The conveying arm 100 includes a frame 110 and a conveying mechanism disposed on the frame 110, and the frame 110 has a receiving end and a discharging end opposite to each other in a feeding direction. The conveying mechanism is used for conveying the materials from the receiving end to the discharging end. The material at the discharge end can fall into the transportation equipment such as a truck. In this embodiment, the frame 110 may be a unitary frame or may be formed by splicing multiple segments. The tunneling body 200 is provided with a connecting frame 210, a rotary table 220 is arranged on the connecting frame 210, the material receiving end of the rack 110 is rotatably connected to the rotary table 220, and a rotary oil cylinder 240 is arranged between the rotary table 220 and the connecting frame 210 so as to realize that the conveying arm 100 swings in the horizontal direction; a support cylinder 230 is provided between the turn table 220 and the frame 110 to realize the swing of the transfer arm 100 in the vertical direction. The receiving end of the frame 110 is rotatably connected with the rotary table 220 through two double-lug hinge points at two sides, and two ends of the supporting oil cylinder 230 are respectively connected with the frame 110 and the rotary table 220 so as to lift or lower the conveying arm 100. The number of the support cylinders 230 may be two. The supporting oil cylinder 230 adopts a reserved surplus stroke oil cylinder, and the conveying angle of the conveying arm 100 can be adjusted through the stroke of the supporting oil cylinder 230 on the spot according to the stacking angles of different materials, so that the conveying arm 100 has strong adaptability to conveying materials. One end of the rotary oil cylinder 240 is connected with the connecting frame 210, and the other end is connected with the end point of the rotary table 220, so that the force arm of the rotary oil cylinder 240 is maximized. The swing cylinder 240 may be disposed at the left or right side of the link frame 210, and the swing cylinder 240 controls the swing direction of the transfer arm 100 by pushing and pulling the swing table 220 to swing left and right, so that the material is accurately transferred into the truck bed.

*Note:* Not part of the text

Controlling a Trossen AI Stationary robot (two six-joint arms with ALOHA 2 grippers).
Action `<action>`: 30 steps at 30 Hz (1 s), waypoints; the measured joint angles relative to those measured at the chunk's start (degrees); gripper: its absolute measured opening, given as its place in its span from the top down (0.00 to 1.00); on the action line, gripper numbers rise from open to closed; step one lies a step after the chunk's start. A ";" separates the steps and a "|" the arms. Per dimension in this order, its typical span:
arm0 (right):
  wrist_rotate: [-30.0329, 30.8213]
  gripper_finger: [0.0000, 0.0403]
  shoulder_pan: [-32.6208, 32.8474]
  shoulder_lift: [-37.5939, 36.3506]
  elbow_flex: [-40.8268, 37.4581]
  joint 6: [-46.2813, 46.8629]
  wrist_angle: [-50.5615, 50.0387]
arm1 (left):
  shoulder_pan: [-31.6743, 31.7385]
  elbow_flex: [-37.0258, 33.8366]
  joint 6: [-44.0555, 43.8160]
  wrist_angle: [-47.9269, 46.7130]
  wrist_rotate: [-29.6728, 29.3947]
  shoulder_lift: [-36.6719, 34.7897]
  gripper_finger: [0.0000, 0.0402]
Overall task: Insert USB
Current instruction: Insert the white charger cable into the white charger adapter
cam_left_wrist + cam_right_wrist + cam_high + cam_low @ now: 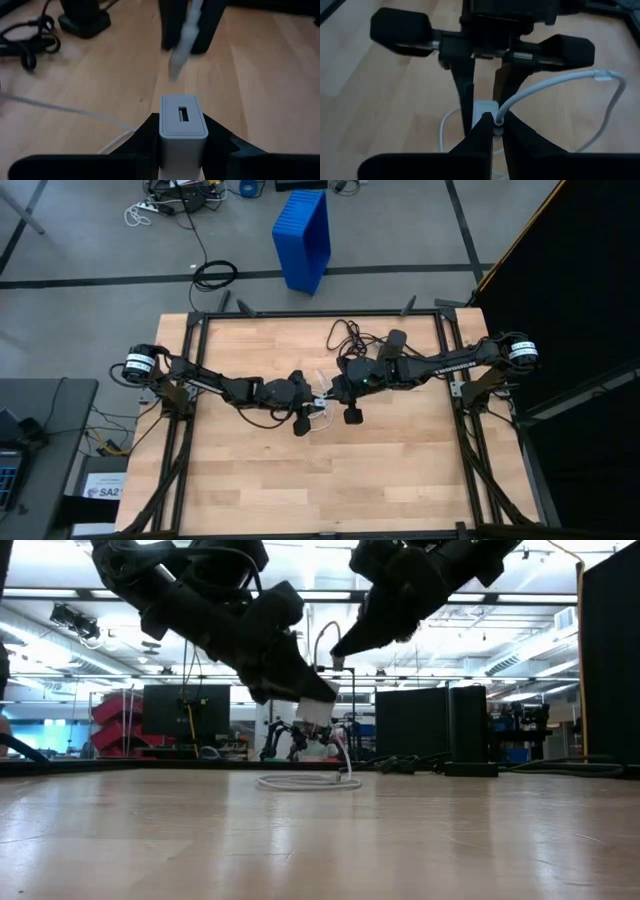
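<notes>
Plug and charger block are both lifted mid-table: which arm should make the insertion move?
Right. The right gripper is shut on the USB plug, which hangs just short of the white charger block and its slot. The left gripper holds the block slot-out, so it is probably best as the steady anchor.

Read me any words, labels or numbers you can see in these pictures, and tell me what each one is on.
"SA2", cut off by the rack: white sign on the floor left of the table.
White lettering on the right arm: too small to read.
White charger block: no print visible.
</notes>
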 joint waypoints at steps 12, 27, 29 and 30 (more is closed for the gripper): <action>-0.50 1.00 0.63 0.15 -0.09 1.62 2.23 | 0.00 -0.09 1.76 4.03 -0.47 0.00 0.81; -0.22 1.00 0.56 0.06 -0.09 2.66 2.66 | -0.11 -0.20 2.70 7.02 -1.69 0.07 0.81; -0.24 1.00 0.56 0.06 -0.09 2.66 2.60 | -0.12 -0.25 2.76 7.17 -1.73 0.07 0.81; -0.22 1.00 0.56 0.06 -0.09 2.65 2.54 | -0.11 -0.33 2.78 7.26 -1.76 0.07 0.81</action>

The conveying mechanism comprises a driving assembly, a conveying roller 130 assembly, a buffer roller assembly and a conveying belt 150, the conveying belt 150 is in transmission connection with the conveying roller 130 assembly and the buffer roller assembly, the driving assembly is used for driving the conveying belt 150 to move, the buffer roller assembly is arranged at the receiving end of the frame 110, the buffer roller assembly comprises a plurality of buffer rollers 120 arranged in the feeding direction, the conveying roller 130 assembly comprises a plurality of conveying rollers 130 arranged in the feeding direction, and the plurality of conveying rollers 130 are arranged between the discharging end and the buffer roller assembly. In this embodiment, the driving assembly includes a motorized pulley 140 and a driven pulley, the motorized pulley 140 is located at the discharge end of the frame 110, the driven pulley is located at the receiving end of the frame 110, and the conveying roller 130 assembly and the buffer roller assembly are located between the motorized pulley 140 and the driven pulley, and support the conveying belt 150. The conveyor belt 150 is drivingly connected to the motorized pulley 140 and the driven pulley. In the present embodiment, the position of the motorized pulley 140 and/or the driven pulley on the frame 110 is adjustable in the feeding direction, which keeps the conveyor belt 150 in tension. In this embodiment, both ends of the motorized pulley 140 are disposed in the sliding slots of the frame 110, and the front and rear positions of the motorized pulley 140 can be adjusted by adjusting the bolts 142 to adjust the tension of the conveyor belt 150. Optionally, the adjusting bolt 142 is trapezoidal in thread to increase the power and speed of adjustment. Further, the discharge end of the frame 110 is further provided with a flow blocking mechanism 180, the flow blocking mechanism 180 is two plate bodies extending from the discharge end, and the flow blocking mechanism 180 limits the material from falling down between the two plate bodies to prevent the material from scattering.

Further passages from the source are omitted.